Leclaza Monotherapy Shows Promise in EGFR-Mutated NSCLC

Key Insights

• Leclaza (lazertinib) monotherapy demonstrated a progression-free survival (PFS) of 18.5 months, surpassing Tagrisso's (osimertinib) 16.6 months in EGFR-mutated NSCLC.
• The objective response rate (ORR) for Leclaza monotherapy was 83%, comparable to Tagrisso's 85%, indicating similar tumor shrinkage efficacy.
• In patients with brain metastasis, Leclaza showed a PFS of 16.4 months, longer than Tagrisso's 13 months, suggesting potential benefits in this high-risk group.
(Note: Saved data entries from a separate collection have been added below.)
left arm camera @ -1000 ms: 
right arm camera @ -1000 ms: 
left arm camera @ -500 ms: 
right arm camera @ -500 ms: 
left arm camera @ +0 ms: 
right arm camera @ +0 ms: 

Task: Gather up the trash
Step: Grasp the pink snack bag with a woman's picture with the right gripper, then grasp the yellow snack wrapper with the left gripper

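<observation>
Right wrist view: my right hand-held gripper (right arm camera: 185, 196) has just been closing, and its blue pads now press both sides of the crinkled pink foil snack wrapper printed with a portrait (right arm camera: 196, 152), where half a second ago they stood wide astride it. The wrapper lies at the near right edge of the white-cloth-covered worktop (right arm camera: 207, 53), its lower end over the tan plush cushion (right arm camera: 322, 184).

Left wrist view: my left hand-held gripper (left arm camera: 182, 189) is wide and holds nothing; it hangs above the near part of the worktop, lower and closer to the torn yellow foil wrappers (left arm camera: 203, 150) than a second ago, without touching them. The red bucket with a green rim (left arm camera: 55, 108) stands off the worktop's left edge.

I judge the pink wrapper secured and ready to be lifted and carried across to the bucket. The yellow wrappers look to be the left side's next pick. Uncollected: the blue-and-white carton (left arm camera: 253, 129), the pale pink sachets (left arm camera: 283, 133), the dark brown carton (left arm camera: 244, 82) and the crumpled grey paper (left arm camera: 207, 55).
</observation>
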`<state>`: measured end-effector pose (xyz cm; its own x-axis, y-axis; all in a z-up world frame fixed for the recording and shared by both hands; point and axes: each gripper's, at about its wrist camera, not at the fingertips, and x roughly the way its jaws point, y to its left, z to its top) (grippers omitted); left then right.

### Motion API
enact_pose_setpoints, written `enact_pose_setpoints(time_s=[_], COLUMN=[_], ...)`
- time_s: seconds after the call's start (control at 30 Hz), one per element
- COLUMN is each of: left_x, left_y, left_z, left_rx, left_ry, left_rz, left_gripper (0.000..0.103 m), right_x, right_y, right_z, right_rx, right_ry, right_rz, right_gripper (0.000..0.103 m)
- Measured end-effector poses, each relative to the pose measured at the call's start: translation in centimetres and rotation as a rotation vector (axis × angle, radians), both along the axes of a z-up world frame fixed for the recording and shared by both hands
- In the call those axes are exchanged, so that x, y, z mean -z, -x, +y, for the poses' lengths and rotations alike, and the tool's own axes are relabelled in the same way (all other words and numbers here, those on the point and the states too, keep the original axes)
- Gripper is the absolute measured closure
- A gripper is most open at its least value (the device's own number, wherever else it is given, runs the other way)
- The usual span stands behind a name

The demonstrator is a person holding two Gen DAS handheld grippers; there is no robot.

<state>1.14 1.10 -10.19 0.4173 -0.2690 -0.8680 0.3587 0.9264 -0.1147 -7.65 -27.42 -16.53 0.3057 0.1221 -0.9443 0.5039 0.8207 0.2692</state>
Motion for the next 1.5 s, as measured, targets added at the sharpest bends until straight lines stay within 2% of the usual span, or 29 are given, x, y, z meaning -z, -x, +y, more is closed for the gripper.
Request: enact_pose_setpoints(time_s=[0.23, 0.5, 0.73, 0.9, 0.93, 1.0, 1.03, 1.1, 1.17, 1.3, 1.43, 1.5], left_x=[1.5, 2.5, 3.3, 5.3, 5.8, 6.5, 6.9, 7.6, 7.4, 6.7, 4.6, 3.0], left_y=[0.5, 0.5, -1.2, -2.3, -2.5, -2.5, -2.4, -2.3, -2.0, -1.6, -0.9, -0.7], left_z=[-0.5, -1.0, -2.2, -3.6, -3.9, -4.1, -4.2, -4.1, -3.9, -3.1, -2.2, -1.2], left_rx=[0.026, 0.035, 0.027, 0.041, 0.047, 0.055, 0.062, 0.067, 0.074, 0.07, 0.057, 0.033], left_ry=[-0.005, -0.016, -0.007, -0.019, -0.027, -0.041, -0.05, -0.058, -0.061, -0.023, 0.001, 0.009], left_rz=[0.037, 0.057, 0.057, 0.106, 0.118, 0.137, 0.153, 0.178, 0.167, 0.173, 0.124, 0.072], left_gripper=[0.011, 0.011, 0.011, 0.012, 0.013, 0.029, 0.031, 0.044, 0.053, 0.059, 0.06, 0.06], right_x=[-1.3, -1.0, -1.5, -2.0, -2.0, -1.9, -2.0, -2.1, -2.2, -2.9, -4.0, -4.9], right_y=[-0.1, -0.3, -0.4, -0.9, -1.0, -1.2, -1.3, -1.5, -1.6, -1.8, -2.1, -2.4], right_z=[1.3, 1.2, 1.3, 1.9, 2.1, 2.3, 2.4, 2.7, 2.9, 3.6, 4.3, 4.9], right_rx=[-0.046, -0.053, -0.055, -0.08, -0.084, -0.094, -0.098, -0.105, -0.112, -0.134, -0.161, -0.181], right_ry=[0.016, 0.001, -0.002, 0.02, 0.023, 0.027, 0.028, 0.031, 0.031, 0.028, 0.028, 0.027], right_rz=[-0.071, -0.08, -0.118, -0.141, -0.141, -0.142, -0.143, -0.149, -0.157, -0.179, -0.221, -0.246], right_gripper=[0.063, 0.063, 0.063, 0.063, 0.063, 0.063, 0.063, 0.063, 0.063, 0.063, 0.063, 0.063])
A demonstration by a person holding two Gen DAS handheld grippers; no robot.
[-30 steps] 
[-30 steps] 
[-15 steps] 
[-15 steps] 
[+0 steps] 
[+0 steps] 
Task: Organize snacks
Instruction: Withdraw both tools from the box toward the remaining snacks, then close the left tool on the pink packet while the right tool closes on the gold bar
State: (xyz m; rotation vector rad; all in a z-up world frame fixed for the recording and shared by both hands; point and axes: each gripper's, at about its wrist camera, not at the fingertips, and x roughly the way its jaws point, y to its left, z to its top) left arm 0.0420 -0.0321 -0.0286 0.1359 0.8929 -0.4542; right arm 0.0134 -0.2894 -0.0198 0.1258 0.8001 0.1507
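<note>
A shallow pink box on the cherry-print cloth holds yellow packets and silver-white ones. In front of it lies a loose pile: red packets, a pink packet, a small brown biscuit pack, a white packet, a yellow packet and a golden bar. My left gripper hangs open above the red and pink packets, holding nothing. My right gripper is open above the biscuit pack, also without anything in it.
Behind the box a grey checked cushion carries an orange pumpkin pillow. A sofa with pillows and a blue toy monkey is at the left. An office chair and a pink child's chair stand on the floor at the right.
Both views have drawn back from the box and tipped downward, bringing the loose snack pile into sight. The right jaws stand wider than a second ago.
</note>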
New clinical data presented at the World Lung Cancer Society (WCLC) in San Diego reveals promising results for Leclaza (lazertinib) as a monotherapy in non-small cell lung cancer (NSCLC) patients with EGFR exon 19 deletion or exon 21 (L858R) substitution mutations. The data, a follow-up from the Phase 3 MARIPOSA study initially presented at ESMO 2023, compares Leclaza monotherapy to Tagrisso (osimertinib).

The study involved 1,074 patients, with 216 receiving Leclaza and 429 receiving Tagrisso. Results indicated a progression-free survival (PFS) of 18.5 months for Leclaza, compared to 16.6 months for Tagrisso. The objective response rate (ORR) was 83% for Leclaza and 85% for Tagrisso, showing similar efficacy in tumor size reduction.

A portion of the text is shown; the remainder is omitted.